**** COLLECTED MATERIAL ****

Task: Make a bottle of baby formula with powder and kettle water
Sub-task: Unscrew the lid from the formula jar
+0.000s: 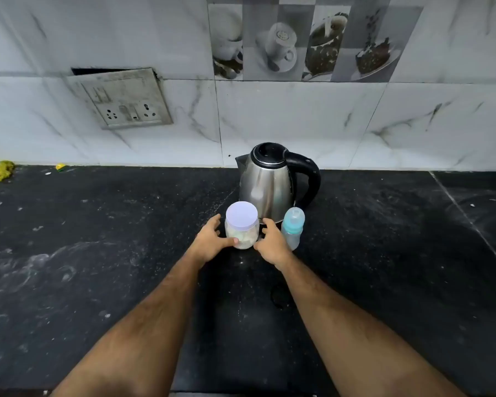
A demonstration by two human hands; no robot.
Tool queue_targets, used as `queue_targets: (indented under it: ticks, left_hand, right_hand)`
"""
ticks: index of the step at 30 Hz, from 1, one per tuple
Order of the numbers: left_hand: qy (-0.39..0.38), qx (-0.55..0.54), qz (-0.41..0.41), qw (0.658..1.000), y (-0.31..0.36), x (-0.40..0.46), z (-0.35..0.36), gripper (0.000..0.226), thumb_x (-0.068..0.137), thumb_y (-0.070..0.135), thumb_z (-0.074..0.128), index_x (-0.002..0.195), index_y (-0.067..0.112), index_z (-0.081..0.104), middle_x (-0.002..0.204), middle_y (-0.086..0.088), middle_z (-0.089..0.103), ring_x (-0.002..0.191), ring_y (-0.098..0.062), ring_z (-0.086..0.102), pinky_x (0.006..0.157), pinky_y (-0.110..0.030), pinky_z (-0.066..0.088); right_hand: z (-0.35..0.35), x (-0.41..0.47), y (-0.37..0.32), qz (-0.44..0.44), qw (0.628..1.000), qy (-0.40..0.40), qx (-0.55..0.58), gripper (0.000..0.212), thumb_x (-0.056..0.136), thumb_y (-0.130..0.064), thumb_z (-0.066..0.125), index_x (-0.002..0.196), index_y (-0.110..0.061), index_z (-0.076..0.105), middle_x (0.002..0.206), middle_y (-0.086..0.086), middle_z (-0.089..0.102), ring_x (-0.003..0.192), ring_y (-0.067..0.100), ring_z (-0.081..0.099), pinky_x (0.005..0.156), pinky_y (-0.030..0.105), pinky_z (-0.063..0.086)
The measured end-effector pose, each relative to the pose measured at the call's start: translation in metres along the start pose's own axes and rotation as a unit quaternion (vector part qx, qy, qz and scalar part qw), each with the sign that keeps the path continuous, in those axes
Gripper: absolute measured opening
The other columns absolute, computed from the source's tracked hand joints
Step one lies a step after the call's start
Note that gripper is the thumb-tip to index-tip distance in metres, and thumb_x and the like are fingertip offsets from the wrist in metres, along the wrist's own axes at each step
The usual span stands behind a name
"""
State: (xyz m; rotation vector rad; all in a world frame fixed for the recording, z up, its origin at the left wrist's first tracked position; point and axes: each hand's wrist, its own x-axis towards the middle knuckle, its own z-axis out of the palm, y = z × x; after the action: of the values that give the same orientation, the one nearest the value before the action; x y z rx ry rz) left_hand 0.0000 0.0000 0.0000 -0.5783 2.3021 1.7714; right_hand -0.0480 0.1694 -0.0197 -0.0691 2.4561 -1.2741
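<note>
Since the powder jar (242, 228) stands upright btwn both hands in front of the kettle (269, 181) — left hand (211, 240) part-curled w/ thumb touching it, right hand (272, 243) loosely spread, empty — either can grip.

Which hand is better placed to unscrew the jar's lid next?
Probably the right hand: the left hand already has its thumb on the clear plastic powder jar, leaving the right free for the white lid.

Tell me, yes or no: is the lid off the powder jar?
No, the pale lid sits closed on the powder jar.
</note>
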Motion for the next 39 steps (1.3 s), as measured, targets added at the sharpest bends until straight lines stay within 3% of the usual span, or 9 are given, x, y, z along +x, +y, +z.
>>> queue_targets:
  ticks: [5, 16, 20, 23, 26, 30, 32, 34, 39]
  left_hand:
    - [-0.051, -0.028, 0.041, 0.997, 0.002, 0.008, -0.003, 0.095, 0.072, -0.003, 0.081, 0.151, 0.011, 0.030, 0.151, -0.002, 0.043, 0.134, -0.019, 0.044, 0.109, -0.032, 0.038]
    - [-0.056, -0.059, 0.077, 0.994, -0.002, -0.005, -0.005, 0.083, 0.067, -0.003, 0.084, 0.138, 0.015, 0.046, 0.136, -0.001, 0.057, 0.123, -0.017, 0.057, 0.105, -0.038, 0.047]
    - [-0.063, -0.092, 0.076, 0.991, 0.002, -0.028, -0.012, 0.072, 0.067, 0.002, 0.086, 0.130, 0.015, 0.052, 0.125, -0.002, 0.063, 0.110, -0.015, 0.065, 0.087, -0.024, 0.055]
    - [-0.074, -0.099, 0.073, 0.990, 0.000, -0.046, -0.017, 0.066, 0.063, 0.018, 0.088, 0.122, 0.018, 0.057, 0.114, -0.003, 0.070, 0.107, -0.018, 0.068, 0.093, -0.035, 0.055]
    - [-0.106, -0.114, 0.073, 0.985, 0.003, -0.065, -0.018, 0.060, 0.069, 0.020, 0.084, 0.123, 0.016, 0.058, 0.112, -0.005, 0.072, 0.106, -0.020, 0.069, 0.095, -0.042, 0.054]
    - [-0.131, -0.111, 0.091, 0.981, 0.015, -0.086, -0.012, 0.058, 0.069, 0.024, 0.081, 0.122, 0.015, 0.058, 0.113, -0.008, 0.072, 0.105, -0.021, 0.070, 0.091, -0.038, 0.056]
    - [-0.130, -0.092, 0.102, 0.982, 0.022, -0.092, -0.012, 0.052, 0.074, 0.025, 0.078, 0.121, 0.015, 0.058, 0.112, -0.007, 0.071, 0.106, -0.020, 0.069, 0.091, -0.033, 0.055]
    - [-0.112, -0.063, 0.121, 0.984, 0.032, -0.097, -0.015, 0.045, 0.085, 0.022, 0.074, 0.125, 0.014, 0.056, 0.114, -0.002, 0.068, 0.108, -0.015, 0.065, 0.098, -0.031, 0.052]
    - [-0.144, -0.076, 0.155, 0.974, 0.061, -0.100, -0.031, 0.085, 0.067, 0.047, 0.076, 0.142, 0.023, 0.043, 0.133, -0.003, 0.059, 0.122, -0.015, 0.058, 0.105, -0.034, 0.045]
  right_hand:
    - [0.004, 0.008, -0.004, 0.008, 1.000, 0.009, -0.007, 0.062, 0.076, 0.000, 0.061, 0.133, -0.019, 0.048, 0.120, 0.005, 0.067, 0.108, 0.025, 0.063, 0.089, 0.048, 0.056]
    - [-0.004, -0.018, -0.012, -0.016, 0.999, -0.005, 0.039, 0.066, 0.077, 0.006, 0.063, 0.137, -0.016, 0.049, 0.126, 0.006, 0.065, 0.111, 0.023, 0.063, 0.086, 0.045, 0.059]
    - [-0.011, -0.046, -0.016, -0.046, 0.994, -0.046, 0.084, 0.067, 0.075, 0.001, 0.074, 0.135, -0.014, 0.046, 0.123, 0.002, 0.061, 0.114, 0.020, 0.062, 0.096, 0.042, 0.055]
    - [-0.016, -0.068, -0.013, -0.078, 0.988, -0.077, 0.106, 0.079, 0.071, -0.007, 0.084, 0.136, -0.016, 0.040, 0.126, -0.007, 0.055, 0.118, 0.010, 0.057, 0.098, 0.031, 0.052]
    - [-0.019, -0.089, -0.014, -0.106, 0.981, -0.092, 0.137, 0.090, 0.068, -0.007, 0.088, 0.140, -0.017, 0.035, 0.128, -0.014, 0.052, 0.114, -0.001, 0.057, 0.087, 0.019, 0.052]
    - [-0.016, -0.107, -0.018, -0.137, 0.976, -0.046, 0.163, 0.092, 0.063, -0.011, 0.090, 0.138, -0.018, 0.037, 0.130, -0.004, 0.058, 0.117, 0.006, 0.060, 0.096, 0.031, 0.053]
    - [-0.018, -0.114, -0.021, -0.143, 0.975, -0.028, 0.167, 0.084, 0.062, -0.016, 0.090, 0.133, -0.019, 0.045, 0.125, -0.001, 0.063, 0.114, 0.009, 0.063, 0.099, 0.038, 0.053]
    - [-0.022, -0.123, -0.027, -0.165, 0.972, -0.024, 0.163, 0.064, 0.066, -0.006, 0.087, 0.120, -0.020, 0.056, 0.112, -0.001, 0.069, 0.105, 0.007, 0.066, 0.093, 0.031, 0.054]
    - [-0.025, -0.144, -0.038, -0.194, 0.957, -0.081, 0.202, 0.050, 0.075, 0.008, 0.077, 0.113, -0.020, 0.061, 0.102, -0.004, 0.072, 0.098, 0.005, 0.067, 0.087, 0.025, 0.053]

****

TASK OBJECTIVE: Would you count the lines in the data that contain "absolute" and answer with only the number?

EXERCISE RESPONSE: 2